“C. difficile è principalmente un infezioni associate, ma ora sappiamo che si può diffondersi al di là ospedale”, ha detto Vivian Loo, MD, MSc, un autore principale dello studio e uno specialista in malattie infettive e medico microbiologo presso la McGill University Health Centre (BREVETTO), ricercatore presso l’Istituto di Ricerca di BREVETTO, e professore alla McGill University. “Queste infezioni, causando diarrea e infiammazione del colon, possono essere gravi, quindi è importante che tutti seguano semplici pratiche igieniche, come il lavaggio delle mani con acqua e sapone, anche a casa propria.”
Lo studio prospettico ha incluso 51 pazienti trattati per infezione da C. difficile in ambienti ospedalieri o ambulatoriali, insieme a membri delle loro famiglie e animali domestici. I ricercatori hanno visitato ogni famiglia mensilmente, raccogliendo campioni di feci o tamponi rettali ad ogni visita. I campioni sono stati testati per C. difficile, per determinare se coloro che sono risultati negativi per il batterio inizialmente alla fine sono stati infettati o colonizzati. Gli individui colonizzati con C. difficile hanno i batteri presenti nelle loro feci, ma senza diarrea.
I risultati hanno rivelato che il 13,4% dei 67 contatti domestici umani aveva C. difficile isolato dalle loro feci o campioni rettali.
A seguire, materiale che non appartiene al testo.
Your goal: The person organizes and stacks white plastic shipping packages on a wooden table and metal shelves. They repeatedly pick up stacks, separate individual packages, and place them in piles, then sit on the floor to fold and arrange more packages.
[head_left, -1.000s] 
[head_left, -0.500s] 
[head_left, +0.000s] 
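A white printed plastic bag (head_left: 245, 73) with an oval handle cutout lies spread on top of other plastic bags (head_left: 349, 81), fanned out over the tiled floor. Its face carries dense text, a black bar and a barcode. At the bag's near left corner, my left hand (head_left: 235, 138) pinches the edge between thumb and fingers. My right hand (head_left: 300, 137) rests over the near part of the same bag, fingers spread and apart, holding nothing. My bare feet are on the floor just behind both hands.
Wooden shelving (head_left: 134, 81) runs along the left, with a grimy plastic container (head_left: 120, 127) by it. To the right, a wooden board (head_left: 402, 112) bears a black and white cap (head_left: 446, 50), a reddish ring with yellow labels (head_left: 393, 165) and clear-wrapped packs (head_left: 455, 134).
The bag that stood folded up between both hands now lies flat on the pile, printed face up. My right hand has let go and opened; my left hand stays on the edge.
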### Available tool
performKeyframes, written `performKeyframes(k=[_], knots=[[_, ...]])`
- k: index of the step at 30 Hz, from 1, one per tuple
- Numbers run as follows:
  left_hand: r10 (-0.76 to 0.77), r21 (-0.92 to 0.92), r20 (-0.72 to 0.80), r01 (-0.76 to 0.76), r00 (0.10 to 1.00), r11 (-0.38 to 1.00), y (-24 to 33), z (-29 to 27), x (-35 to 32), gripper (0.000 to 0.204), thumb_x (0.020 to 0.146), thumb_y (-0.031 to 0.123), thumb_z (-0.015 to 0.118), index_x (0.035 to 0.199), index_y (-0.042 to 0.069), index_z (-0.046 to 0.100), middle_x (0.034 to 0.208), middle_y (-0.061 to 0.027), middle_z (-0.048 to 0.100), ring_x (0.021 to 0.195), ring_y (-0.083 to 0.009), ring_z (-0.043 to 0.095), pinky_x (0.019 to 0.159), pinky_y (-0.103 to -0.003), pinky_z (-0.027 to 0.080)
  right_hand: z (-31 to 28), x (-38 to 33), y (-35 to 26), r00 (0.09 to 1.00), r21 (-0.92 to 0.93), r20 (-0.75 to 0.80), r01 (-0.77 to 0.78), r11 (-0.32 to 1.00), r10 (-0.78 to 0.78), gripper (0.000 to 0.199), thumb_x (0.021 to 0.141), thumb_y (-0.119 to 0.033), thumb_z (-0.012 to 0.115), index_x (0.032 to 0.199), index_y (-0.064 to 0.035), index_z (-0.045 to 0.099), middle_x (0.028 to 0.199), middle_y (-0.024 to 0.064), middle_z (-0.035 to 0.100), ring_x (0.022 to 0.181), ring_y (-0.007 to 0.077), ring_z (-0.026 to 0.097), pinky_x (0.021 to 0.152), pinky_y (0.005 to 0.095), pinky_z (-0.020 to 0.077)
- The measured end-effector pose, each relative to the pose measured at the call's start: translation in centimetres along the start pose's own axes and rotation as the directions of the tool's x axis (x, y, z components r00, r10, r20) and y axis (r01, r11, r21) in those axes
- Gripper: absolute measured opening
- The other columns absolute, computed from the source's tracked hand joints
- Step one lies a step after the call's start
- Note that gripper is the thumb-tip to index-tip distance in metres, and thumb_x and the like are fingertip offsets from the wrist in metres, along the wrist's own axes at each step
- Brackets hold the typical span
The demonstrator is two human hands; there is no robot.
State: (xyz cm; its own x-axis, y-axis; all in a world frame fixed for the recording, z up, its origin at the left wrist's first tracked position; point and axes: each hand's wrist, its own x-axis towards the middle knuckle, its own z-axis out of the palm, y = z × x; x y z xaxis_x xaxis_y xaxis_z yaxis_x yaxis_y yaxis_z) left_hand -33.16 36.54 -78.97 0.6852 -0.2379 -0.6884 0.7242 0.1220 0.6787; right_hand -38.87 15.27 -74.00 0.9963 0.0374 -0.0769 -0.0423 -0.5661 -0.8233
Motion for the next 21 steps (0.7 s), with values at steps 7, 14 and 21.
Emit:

Un membro adulto della famiglia ha avuto la diarrea e il restante 8 sono stati asintomaticamente colonizzati. Sessantasei per cento di quelli colonizzati erano più giovani di cinque anni, di cui cinque in pannolini.
Più di un quarto (26.7 per cento) dei 15 animali domestici erano portatori asintomatici del batterio, pure. Analizzando i ceppi batterici degli animali domestici, i ricercatori hanno scoperto che i ceppi trasportati dagli animali domestici e dai loro contatti umani erano indistinguibili o strettamente correlati, suggerendo la trasmissione interspecie. Lo studio ha concluso che gli animali domestici possono essere serbatoi per la reinfezione o la trasmissione di C. difficile all’interno della famiglia.
” La nostra ricerca suggerisce che la trasmissione domestica da pazienti con C. l’infezione difficile potrebbe essere responsabile di un serbatoio batterico per i casi associati alla comunità”, ha detto Loo.